§ **Work order**
From the records below, extract only the lines running from the line with "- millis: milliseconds" to the line with "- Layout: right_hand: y", both lines included, reproducing them exactly.

§ **Input data**
☆ ☆ ☆ ☆ ☆ ☆ ☆

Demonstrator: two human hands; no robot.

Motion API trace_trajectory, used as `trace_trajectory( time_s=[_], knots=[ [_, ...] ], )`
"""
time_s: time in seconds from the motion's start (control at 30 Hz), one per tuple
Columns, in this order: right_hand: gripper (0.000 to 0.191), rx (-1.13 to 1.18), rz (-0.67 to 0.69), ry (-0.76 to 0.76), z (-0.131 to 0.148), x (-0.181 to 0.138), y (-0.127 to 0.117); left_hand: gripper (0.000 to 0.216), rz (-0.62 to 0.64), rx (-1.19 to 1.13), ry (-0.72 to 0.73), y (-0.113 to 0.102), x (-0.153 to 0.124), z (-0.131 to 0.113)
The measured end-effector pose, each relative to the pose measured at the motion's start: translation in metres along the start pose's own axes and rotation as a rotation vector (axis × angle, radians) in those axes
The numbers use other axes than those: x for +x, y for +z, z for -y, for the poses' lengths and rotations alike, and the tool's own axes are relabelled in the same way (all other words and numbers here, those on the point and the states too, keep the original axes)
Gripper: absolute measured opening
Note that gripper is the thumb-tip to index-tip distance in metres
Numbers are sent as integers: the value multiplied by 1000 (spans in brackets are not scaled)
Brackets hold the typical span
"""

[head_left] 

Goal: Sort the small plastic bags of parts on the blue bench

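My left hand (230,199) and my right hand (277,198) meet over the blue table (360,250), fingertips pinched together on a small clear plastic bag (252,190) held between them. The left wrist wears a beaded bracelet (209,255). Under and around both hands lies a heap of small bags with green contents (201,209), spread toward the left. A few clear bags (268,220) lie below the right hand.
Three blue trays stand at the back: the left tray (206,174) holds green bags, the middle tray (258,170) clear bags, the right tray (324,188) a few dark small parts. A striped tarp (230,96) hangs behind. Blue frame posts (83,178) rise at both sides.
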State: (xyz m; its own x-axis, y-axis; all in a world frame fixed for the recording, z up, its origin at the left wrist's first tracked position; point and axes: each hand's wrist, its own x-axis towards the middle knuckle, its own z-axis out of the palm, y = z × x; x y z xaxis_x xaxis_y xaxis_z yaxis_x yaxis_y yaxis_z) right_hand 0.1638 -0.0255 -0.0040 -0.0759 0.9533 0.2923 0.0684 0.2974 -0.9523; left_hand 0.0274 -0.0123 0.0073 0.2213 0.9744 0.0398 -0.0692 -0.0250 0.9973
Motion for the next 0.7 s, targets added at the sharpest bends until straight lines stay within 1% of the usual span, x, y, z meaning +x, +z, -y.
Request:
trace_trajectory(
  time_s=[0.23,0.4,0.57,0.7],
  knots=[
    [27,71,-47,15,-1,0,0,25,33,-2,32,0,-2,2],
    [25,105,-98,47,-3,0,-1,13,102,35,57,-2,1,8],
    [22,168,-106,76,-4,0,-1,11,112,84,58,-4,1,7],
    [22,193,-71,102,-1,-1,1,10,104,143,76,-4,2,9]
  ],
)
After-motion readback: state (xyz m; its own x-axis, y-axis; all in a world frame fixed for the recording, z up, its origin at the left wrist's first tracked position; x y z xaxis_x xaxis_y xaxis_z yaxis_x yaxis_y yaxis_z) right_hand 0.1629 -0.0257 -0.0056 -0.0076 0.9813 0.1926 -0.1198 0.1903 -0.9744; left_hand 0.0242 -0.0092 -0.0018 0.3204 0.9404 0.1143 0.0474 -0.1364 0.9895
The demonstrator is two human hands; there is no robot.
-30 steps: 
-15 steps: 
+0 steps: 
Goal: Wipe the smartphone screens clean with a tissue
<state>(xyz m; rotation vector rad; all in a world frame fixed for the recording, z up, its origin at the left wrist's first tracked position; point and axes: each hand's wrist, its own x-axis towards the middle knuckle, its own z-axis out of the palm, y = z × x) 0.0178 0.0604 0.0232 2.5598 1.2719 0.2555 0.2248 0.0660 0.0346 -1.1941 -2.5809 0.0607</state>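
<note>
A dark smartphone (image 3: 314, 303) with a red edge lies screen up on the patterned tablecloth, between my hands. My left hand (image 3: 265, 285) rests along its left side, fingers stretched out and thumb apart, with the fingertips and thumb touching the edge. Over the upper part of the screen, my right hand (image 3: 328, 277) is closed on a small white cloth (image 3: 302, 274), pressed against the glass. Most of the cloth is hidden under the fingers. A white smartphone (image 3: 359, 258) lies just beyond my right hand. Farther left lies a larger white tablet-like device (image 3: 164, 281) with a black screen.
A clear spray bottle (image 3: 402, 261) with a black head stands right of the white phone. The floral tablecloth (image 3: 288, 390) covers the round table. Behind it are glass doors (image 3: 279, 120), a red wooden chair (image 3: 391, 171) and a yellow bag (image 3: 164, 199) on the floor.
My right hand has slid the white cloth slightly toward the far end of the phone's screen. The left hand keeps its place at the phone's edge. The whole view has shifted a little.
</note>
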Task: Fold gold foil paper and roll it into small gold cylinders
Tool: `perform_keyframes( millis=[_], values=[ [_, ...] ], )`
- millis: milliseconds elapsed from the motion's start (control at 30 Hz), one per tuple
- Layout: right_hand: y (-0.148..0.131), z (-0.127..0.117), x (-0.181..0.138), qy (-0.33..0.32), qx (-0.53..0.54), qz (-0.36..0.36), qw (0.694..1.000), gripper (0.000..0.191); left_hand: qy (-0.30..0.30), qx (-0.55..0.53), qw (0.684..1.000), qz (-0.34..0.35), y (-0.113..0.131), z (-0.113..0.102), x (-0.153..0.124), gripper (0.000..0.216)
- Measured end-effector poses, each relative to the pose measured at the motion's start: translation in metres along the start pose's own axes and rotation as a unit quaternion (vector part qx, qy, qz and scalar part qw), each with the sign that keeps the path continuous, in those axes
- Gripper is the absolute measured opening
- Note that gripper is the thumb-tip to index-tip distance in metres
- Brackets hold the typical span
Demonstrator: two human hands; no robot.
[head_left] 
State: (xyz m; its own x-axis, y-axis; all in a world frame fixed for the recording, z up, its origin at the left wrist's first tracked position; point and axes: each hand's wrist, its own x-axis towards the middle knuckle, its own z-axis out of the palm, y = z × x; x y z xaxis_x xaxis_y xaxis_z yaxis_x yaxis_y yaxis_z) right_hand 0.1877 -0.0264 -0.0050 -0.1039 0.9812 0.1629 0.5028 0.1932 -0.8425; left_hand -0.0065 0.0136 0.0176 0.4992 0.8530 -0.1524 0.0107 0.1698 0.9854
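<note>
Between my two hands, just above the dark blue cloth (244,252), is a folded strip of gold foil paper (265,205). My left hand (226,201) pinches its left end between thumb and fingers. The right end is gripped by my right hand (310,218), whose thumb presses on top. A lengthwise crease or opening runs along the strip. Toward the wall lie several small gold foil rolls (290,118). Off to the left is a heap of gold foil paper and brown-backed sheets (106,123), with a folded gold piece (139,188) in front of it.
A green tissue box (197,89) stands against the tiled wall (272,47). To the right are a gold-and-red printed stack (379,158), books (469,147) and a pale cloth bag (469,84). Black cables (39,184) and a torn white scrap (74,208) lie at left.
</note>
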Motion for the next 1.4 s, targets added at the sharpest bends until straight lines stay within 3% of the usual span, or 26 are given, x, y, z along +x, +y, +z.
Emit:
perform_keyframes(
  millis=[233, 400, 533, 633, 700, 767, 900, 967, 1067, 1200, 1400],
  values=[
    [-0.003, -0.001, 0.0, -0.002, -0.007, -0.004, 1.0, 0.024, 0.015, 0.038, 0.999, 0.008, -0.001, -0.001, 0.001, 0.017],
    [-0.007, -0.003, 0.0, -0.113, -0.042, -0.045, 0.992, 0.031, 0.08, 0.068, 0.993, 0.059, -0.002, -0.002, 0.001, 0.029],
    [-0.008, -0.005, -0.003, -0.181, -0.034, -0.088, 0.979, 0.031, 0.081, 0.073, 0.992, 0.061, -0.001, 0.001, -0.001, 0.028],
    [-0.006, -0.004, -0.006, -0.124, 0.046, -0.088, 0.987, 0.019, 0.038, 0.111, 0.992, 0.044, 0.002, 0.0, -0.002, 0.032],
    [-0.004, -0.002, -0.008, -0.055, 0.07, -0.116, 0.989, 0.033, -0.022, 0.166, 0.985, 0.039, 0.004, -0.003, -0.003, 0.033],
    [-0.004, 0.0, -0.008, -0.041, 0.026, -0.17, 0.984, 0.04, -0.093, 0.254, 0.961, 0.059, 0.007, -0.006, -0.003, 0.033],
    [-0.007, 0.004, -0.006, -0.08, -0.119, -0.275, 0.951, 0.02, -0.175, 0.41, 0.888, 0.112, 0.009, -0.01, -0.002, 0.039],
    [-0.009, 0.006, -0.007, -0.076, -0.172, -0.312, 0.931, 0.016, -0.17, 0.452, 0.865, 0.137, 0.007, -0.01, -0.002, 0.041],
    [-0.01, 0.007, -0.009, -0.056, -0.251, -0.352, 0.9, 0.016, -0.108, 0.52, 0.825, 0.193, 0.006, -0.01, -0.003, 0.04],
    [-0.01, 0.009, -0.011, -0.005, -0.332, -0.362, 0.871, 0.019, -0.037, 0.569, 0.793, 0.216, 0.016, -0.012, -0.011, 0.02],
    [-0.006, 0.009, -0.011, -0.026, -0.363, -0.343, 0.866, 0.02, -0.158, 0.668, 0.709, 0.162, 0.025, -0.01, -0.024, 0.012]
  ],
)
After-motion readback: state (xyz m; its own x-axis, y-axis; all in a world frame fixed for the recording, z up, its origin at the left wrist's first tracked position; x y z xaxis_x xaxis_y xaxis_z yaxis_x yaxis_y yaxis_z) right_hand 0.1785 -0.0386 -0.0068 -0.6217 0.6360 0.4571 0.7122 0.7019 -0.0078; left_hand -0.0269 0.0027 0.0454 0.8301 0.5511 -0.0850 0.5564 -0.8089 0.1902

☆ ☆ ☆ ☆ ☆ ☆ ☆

§ **Problem solution**
- millis: milliseconds elapsed from the motion's start (control at 30 Hz), one per tuple
- Layout: right_hand: y (-0.148..0.131), z (-0.127..0.117), x (-0.181..0.138), qy (-0.33..0.32), qx (-0.53..0.54), qz (-0.36..0.36), qw (0.694..1.000), gripper (0.000..0.191); left_hand: qy (-0.30..0.30), qx (-0.55..0.53), qw (0.684..1.000), qz (-0.34..0.35), y (-0.113..0.131), z (-0.113..0.102), x (-0.153..0.124), gripper (0.000..0.216)

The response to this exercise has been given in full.